Sir Jonathan Jones, now a consultant at magic circle firm Linklaters, told the European Scrutiny Committee on 9 February that he was ‘very wary’ of the idea that retained EU law could be dealt with ‘by some kind of technical and quick, fast-track mechanism’.
He said that ‘there is a case for keeping’ the supremacy of EU law, telling MPs: ‘I think one has to be very careful about what the consequences would be of getting rid of it unless you do something very clear in its place.’

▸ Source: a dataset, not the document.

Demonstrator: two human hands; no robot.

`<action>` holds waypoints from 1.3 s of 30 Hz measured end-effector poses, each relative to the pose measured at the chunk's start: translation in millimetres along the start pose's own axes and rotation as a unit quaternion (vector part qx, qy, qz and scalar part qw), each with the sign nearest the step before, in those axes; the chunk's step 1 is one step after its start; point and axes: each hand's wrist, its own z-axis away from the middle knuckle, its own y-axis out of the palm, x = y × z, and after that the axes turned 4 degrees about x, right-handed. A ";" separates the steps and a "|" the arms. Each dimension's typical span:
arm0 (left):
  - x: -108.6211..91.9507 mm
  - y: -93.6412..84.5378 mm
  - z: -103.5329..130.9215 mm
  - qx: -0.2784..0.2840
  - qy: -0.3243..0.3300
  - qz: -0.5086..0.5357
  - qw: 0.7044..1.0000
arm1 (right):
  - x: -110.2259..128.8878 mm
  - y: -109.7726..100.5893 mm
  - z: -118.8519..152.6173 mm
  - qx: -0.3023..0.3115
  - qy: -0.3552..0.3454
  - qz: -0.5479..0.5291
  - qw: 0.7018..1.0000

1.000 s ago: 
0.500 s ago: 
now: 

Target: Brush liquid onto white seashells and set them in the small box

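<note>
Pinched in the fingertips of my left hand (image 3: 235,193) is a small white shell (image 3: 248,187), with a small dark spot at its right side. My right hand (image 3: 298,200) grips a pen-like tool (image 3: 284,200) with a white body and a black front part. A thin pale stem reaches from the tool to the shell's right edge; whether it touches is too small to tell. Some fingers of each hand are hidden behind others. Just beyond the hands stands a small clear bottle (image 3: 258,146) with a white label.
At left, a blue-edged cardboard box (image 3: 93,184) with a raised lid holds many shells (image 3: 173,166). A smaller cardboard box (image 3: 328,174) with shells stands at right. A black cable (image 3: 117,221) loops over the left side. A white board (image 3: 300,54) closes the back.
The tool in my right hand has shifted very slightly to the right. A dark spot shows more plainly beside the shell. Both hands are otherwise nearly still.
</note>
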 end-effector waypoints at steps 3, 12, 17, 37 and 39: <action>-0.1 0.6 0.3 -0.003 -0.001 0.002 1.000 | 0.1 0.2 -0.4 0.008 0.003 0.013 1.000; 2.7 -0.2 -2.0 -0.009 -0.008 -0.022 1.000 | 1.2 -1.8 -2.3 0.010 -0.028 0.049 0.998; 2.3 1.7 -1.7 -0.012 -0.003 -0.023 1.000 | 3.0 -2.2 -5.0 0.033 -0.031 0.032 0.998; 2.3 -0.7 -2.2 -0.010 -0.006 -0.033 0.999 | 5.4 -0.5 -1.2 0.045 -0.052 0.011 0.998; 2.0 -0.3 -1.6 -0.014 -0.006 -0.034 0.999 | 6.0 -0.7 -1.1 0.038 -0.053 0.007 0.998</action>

Jones, who resigned as permanent secretary of the GLD in 2020 following a dispute with Downing Street over its plans to challenge parts of the EU withdrawal agreement, added: ‘Any powers to make changes via secondary legislation should themselves be scrutinised very carefully … so that parliament can have the proper input into what will potentially be the biggest overhaul of our statute book that any of us can remember.’
Removing the supremacy of EU law ‘means potentially changing the position or the rights of individual citizens, businesses and so on in ways that are wholly unpredictable’, Jones said.
He warned that its removal ‘will provoke litigation and we can’t be certain where that might arise or what the outcome would be’, telling MPs to ‘beware of the unintended consequences of doing this’.
In response to committee chair Sir Bill Cash, who said there was a ‘constitutional need’ to remove the supremacy of EU law, Jones said: ‘It would be much better, I would have thought, to look at the law topic by topic or sector by sector, to see whether any problems arise and whether there are cases where it would be preferable for an inconsistent UK law to apply over a conflicting EU measure.
‘It would be better to then change the law for that particular topic or measure than to adopt a blanket approach that takes away the rule altogether and has the unpredictable consequences that I mentioned.’
Eleonor Duhs – a partner and head of data privacy at City firm Bates Wells, who was previously the lead lawyer on the core provisions of the European Union (Withdrawal) Act 2018 – agreed, pointing out that existing case law ‘has the principle of supremacy interwoven in it’.
‘If you take out that principle, you may be taking out case law that is actually relevant to how rights and obligations are still interpreted in domestic law, until this body of law is repealed and replaced,’ she added.